The last U.S. secretary of health to attend an AIDS conference, Louis Sullivan, was also booed and taunted by activists in San Francisco in 1990. Dr. Sullivan, sitting in the front row and speaking over the bedlam, characterized the protest as "mindless advocacy." Mr. Thompson, on the other hand, seemed to be trying to turn the protest to his political advantage. "No other secretary [of health] has had the courage to come back since then," he said.

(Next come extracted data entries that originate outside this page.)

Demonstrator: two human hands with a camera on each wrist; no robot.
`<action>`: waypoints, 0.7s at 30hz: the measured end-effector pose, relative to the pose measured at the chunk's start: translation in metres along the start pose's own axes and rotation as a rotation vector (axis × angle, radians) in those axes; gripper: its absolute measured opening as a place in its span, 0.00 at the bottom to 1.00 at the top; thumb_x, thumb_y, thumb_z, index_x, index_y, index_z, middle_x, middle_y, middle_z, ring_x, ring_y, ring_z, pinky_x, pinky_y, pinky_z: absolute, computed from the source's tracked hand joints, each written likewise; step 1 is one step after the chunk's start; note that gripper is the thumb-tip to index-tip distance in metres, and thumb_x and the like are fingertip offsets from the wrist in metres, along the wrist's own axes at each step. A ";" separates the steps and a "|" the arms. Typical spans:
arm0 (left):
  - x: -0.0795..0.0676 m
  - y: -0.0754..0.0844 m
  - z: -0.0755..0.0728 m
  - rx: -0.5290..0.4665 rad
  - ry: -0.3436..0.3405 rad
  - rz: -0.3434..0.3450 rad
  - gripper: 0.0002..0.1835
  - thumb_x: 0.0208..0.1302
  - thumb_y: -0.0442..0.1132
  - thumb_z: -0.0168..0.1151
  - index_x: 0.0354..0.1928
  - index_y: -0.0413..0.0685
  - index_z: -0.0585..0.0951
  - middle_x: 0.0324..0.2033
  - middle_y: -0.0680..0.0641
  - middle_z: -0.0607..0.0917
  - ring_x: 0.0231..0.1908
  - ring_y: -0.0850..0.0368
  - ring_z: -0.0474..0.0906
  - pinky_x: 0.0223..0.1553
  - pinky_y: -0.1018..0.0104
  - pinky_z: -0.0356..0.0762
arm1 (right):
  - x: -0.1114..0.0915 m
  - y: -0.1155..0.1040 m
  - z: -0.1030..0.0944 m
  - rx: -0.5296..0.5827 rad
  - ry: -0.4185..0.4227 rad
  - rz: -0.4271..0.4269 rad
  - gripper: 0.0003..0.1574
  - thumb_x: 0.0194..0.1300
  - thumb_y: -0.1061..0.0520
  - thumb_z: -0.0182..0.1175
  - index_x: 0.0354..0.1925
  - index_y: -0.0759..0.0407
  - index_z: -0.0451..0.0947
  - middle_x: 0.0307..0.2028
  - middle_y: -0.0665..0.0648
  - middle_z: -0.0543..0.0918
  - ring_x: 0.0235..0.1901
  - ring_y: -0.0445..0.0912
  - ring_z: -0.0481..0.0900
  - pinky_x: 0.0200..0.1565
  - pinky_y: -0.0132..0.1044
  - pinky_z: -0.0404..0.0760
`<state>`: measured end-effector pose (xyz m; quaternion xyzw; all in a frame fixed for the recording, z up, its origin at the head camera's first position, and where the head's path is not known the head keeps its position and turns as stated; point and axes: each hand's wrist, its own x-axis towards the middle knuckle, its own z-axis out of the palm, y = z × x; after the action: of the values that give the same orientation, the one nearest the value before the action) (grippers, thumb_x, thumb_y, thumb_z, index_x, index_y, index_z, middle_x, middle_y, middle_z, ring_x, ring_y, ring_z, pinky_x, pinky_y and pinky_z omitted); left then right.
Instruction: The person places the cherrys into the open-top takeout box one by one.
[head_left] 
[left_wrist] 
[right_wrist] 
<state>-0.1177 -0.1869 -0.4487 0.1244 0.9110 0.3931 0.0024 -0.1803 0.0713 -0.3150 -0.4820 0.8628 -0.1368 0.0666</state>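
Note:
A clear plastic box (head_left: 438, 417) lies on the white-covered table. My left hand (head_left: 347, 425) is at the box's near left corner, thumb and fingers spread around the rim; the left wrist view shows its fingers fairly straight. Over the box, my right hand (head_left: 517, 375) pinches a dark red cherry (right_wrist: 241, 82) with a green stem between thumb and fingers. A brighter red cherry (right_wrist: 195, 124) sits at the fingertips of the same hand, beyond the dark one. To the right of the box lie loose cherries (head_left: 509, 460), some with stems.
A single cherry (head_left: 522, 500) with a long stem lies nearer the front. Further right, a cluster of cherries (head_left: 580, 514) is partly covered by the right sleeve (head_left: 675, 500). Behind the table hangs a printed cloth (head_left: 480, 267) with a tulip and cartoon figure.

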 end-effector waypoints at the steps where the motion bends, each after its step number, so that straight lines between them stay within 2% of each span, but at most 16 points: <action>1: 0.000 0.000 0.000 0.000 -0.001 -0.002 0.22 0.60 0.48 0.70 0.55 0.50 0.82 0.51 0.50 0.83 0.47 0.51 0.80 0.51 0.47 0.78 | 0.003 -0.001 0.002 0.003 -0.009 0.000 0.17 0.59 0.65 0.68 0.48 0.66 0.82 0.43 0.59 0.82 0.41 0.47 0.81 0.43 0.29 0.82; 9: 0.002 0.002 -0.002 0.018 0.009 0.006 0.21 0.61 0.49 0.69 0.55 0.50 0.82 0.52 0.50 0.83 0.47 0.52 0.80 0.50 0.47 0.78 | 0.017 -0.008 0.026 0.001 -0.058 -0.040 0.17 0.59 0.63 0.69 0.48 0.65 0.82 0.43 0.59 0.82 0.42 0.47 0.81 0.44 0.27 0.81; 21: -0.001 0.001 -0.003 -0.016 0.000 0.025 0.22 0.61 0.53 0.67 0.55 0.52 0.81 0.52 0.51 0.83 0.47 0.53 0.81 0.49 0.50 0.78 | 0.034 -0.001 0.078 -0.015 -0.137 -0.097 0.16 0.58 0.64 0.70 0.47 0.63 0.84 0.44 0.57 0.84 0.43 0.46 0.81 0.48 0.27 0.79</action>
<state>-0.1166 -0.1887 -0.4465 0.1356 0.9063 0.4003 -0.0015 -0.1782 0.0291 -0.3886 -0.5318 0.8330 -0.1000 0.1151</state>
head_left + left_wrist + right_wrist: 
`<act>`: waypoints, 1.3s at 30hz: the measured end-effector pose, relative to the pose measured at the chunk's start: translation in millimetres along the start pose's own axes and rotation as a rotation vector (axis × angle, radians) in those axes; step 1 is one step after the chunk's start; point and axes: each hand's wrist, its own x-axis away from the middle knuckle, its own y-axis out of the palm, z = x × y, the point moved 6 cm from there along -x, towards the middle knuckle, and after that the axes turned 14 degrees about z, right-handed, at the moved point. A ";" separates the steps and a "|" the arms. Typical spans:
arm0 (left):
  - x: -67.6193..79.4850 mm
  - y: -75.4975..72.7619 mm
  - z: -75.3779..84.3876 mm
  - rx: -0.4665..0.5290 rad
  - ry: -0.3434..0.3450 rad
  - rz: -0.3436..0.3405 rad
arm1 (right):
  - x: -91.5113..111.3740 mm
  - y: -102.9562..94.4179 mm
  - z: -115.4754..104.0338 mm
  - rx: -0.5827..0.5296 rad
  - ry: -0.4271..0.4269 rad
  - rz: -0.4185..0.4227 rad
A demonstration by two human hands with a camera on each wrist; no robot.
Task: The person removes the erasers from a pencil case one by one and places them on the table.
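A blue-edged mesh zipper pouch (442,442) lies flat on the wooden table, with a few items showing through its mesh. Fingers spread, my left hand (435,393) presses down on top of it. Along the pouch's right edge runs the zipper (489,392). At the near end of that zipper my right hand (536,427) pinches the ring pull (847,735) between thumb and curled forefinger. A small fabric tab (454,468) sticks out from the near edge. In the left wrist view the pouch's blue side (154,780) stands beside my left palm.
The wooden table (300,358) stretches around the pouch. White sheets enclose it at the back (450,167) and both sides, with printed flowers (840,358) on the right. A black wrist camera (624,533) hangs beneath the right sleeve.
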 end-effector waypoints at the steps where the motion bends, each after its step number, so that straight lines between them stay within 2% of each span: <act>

After Mr. Thompson left the stage and still-chaotic crowd, Global Fund director Richard Feacham took the podium, calling for massive infusions of cash for the fund and vowing to account strictly for the money.

Some Bush administration officials are using a classified intelligence report to bolster the case for more funding, according to a senior administration official who spoke on condition of anonymity. The study, prepared by the National Intelligence Council, which reports to the head of the Central Intelligence Agency, predicts an avalanche of infections in some of the world's largest and most strategically important countries, especially China, India and Russia. The council, stressing the potential political instability the epidemic could bring, forecasts 50 million to 75 million HIV infections in those countries alone by 2010, numbers even grimmer than those put forth by U.N. agencies.

-- Michael M. Phillips contributed to this article.